Can you provide your command to reproduce this? I want to pin down the upstream change that caused this.
I tried
python3 -m venv venv
source venv/bin/activate
pip3 install underactuated --extra-index-url https://drake-packages.csail.mit.edu/whl/nightly/
python -m ipykernel install --user --name=underactuated
jupyter notebook underactuated/book/trajopt/gcs_quadrotor.ipynb
and I'm getting a missing dependency:
---------------------------------------------------------------------------
ModuleNotFoundError Traceback (most recent call last)
Cell In[1], line 8
5 from pydrake.planning import GcsTrajectoryOptimization
7 from underactuated import running_as_notebook
----> 8 from underactuated.uav_environment import (
9 CONVEX_GCS_OPTION,
10 NONLINEAR_GCS_OPTION,
11 UavEnvironment,
12 )
File ~/sandbox/underactuated/venv/lib/python3.10/site-packages/underactuated/uav_environment.py:9
7 import matplotlib.colors as mcolors
8 import numpy as np
----> 9 from lxml.etree import Element, ElementTree, SubElement, tostring
11 # from ngcs.visualization import TraceVisualizer, cmap_ibm
12 from pydrake.common.value import Value
ModuleNotFoundError: No module named 'lxml'
My intention was that this set of commands would have been sufficient, but you caught a gap in my CI (lxml is a doc only dependency, but it snuck in here as a primary dependency for this example only). I've just pushed new pip wheels for underactuated to fix this; it should work now. (or worst case, you can just pip install lxml in your venv) Thanks.
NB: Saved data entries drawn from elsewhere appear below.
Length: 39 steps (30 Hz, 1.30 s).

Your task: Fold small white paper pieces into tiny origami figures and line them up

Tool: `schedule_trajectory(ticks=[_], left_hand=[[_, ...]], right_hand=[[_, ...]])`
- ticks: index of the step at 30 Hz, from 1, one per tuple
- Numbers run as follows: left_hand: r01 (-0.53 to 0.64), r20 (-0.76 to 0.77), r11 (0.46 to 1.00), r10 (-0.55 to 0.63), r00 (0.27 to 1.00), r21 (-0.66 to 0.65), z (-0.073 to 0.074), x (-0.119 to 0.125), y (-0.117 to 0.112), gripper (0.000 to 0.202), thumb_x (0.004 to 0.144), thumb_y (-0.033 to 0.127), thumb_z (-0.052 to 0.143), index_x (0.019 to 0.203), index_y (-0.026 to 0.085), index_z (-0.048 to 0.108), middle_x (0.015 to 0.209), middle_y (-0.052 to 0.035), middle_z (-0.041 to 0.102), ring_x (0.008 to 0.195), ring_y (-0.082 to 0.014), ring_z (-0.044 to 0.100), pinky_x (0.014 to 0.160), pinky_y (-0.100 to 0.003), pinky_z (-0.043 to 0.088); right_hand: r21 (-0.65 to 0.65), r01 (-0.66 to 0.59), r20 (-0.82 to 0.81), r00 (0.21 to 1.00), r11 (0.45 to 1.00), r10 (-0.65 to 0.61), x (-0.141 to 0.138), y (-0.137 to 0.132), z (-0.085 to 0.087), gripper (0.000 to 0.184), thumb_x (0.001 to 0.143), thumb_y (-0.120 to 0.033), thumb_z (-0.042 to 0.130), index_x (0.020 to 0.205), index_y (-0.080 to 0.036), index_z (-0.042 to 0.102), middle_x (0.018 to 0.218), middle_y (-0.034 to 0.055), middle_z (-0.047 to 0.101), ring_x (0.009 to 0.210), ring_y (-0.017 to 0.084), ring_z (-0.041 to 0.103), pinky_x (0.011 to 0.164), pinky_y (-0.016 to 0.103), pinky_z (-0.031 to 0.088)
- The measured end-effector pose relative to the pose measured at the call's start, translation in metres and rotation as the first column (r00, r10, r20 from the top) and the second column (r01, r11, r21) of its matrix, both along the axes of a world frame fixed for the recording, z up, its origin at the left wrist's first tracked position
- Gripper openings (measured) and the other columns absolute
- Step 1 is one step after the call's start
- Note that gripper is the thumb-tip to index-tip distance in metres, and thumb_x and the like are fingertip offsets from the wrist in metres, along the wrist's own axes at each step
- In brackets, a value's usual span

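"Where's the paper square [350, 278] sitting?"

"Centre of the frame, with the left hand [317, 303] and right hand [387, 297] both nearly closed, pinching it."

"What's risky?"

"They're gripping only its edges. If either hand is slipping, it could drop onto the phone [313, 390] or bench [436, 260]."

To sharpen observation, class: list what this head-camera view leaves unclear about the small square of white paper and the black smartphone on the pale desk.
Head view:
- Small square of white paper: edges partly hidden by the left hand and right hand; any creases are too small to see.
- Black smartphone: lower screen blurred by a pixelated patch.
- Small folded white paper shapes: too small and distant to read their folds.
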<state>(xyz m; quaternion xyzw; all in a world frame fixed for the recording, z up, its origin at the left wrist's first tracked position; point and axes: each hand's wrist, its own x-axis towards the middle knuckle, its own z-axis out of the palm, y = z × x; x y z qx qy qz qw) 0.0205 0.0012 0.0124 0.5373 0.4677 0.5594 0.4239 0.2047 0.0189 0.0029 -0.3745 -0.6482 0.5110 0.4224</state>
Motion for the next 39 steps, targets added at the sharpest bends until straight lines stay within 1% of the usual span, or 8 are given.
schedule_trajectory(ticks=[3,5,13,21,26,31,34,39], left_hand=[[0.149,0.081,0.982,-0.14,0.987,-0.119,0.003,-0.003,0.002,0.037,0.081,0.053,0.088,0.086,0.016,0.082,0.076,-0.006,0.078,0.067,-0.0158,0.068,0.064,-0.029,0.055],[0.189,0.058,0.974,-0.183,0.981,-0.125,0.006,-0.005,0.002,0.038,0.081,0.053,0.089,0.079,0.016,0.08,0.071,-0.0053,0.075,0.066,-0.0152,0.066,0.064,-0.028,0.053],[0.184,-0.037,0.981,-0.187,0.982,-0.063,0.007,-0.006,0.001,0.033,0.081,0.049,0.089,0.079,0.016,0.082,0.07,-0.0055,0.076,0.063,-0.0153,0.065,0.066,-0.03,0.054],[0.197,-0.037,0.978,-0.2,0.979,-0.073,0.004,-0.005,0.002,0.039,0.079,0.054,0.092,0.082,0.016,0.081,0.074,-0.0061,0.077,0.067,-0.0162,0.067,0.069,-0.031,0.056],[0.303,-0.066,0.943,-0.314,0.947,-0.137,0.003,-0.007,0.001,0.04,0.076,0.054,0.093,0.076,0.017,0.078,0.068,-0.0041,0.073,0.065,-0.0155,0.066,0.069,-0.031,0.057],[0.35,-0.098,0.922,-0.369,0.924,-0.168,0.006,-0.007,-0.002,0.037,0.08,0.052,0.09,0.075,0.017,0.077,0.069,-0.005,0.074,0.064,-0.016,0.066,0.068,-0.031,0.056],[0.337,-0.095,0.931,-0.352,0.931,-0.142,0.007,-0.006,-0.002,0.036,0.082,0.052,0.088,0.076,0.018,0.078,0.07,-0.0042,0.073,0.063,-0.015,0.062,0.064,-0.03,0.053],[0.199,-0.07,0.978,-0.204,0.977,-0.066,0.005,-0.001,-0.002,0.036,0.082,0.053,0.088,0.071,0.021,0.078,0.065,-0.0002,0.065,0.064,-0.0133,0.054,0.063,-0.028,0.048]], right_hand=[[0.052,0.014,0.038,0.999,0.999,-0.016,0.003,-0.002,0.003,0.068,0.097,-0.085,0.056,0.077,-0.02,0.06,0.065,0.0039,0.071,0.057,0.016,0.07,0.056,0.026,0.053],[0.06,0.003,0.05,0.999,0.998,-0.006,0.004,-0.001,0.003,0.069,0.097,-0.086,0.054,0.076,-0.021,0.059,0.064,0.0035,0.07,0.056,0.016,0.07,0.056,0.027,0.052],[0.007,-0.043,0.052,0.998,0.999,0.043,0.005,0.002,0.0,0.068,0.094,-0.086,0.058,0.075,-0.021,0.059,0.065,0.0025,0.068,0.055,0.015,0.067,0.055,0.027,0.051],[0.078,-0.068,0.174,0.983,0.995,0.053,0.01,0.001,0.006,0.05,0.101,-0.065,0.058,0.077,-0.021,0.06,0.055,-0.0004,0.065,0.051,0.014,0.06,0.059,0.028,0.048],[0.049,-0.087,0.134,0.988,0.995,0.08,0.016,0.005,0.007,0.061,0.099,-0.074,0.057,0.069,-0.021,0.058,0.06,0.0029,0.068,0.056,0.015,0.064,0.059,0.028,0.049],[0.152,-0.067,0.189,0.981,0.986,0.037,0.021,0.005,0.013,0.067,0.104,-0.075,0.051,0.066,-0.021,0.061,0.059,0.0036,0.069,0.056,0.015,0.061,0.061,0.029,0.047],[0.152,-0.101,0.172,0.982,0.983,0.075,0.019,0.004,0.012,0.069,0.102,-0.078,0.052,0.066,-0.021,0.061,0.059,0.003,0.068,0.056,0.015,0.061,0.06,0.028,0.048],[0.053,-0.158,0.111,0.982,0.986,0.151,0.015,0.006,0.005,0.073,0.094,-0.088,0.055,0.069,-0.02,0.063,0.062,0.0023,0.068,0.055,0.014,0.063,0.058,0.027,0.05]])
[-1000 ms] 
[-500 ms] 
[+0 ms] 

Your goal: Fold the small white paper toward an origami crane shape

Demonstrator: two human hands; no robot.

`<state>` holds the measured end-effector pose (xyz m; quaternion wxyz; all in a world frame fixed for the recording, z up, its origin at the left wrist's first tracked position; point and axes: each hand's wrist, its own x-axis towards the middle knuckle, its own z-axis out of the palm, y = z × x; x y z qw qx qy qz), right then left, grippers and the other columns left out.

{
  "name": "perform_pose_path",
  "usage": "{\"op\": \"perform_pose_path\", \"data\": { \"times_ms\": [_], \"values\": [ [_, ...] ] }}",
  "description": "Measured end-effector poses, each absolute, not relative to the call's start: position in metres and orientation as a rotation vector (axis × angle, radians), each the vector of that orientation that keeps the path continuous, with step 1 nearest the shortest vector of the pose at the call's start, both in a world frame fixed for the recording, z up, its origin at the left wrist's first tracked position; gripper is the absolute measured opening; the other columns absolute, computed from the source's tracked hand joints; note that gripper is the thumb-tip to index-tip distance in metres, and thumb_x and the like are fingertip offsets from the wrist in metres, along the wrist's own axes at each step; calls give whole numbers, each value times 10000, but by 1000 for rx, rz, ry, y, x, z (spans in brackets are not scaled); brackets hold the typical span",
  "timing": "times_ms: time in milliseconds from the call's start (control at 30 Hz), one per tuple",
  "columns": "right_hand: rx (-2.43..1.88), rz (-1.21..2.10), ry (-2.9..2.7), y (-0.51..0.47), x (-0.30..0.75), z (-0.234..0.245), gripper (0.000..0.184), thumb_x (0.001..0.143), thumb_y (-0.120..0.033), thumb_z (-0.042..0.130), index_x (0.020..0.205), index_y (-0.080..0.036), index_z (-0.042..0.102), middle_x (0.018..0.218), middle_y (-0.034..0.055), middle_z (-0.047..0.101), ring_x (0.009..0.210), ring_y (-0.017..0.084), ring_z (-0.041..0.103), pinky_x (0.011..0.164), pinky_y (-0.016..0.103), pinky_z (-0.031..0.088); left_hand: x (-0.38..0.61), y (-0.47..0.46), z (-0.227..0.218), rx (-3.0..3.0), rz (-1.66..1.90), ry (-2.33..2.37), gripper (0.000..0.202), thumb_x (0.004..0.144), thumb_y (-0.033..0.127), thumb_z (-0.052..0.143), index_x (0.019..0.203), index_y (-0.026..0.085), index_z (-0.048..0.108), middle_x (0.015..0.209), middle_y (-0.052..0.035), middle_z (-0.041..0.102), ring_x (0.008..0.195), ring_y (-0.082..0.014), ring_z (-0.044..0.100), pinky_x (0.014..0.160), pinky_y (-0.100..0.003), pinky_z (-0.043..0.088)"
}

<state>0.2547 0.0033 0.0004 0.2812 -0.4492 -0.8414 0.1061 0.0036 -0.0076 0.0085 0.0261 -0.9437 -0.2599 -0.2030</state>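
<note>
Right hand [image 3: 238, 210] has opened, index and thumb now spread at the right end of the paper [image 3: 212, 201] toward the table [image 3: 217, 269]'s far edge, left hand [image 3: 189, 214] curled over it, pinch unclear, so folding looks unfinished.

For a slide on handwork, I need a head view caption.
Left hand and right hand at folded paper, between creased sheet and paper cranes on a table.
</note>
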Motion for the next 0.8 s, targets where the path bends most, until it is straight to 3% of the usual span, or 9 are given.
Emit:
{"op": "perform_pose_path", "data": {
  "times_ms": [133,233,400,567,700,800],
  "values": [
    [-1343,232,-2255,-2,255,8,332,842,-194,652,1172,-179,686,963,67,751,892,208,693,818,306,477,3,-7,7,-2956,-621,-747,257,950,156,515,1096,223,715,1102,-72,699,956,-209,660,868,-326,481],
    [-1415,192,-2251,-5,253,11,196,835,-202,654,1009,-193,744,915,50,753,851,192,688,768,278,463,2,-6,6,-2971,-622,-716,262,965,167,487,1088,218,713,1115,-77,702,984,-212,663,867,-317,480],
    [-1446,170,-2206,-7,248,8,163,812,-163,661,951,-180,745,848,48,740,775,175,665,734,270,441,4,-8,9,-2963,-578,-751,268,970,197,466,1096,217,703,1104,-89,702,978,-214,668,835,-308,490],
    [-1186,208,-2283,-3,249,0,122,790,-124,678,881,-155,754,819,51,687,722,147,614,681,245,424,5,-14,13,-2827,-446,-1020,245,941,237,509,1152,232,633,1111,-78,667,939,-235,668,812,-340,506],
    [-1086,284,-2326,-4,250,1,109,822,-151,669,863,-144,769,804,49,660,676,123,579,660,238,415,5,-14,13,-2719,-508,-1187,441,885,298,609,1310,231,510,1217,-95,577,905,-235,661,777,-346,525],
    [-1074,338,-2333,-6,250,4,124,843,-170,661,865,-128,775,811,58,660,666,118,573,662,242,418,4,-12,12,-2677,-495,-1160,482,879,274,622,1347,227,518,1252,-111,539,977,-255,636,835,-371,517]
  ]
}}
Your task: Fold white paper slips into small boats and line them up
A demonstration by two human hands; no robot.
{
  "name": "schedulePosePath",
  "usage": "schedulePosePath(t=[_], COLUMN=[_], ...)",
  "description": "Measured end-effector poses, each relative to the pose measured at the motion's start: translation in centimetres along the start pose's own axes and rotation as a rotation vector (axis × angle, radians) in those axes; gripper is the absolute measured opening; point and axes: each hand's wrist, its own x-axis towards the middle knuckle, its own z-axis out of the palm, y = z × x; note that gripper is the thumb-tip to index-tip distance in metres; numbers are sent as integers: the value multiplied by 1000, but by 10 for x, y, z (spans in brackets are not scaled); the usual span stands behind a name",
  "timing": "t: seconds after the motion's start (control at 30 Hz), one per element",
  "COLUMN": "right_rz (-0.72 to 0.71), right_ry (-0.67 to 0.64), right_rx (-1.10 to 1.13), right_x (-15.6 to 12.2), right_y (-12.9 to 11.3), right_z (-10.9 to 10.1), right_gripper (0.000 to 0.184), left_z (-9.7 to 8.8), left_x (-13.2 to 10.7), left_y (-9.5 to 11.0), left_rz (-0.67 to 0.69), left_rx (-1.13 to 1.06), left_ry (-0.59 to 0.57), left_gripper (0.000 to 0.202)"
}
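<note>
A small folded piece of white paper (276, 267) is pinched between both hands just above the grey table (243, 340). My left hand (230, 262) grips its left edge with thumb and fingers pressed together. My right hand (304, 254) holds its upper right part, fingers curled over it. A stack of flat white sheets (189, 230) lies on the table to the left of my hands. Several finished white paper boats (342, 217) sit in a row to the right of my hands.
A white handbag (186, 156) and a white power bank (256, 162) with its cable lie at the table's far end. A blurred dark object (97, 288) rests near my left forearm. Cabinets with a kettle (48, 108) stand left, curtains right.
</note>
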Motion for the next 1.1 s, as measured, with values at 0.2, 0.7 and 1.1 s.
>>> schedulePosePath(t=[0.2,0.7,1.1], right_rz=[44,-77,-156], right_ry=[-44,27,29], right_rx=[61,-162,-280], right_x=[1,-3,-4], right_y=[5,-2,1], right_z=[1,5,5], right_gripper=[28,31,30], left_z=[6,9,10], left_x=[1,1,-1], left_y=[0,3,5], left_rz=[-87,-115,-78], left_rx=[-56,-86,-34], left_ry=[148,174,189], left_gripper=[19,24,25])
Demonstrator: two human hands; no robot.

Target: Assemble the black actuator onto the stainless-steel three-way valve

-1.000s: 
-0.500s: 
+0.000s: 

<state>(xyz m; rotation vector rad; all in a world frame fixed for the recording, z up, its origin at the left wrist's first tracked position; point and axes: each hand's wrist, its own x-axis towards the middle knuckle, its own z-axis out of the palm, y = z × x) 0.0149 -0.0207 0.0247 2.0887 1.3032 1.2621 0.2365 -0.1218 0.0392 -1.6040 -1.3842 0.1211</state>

The test fails with 1.31.0 but not with 1.30.0. Unfortunately, we don't have the nightly wheels from that far back (the nightlies are kept for about 2 months or so), so I don't have a good way to bisect further. (Let me know if anyone has a better way to narrow down the culprit commit).
My best guess so far is Jeremy's GeometryContactData cache (which was introduced in 1.31.0) somehow triggered a previously ignored contact pair to be processed by MbP. In any case, the fix seems to be straightforward. I'll put up a PR this.
My question to @RussTedrake is, is there a good way to test the effect of the fix on underactuated (other than waiting for a new Drake nightly)? BTW, if there's a way, then I can bisect further to find the original Drake commit that triggered the failure.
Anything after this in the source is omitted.